TASK REQUIREMENTS: Please repeat each line below exactly, with no images in the copy.

COLLECTED MATERIAL:
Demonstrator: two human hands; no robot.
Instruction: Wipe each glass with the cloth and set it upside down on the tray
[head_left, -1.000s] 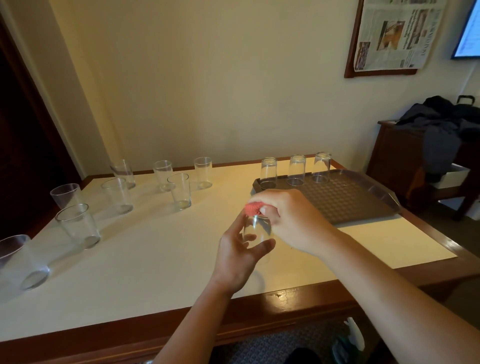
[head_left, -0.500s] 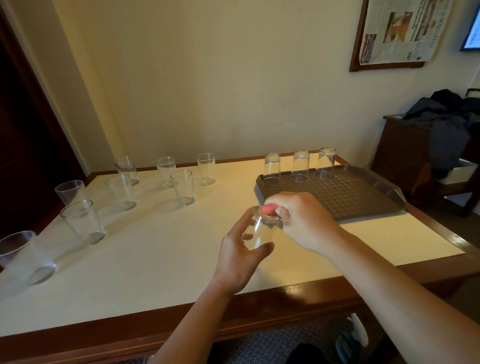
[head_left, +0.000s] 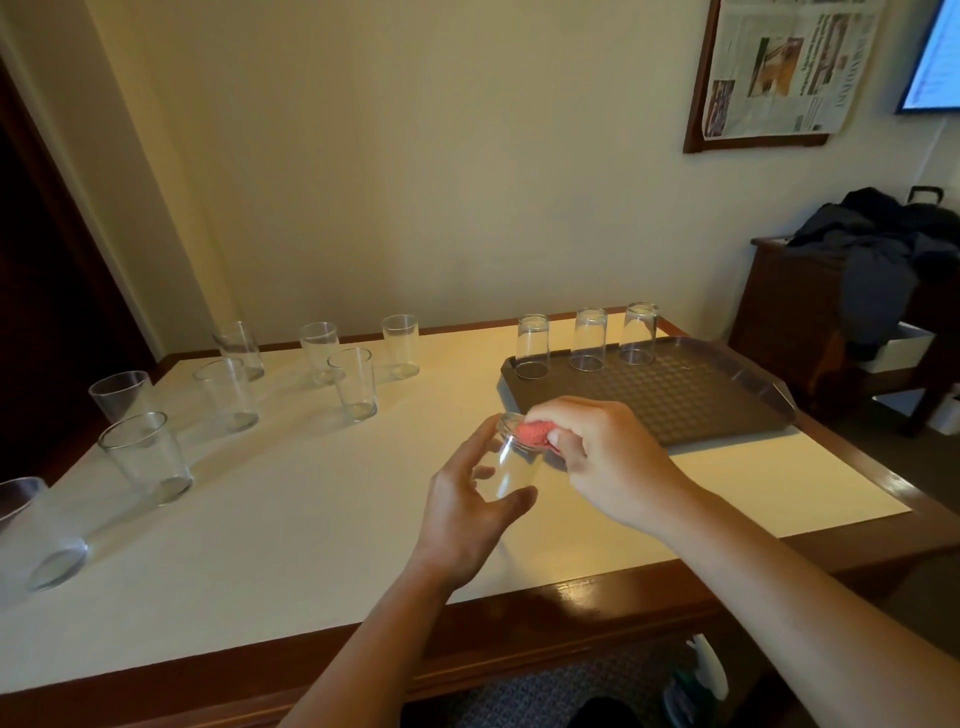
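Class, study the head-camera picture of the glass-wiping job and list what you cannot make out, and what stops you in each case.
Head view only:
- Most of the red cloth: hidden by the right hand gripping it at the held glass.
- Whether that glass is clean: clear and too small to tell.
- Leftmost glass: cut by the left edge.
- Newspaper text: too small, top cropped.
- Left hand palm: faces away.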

OUTPUT FOR THIS EXERCISE:
Demonstrator: two human hands; no robot.
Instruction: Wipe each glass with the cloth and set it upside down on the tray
[head_left, -1.000s] 
[head_left, -0.500s] 
[head_left, +0.000s] 
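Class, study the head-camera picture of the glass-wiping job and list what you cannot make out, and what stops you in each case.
Head view only:
- Most of the red cloth: hidden by the right hand gripping it at the held glass.
- Whether that glass is clean: clear and too small to tell.
- Leftmost glass: cut by the left edge.
- Newspaper text: too small, top cropped.
- Left hand palm: faces away.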

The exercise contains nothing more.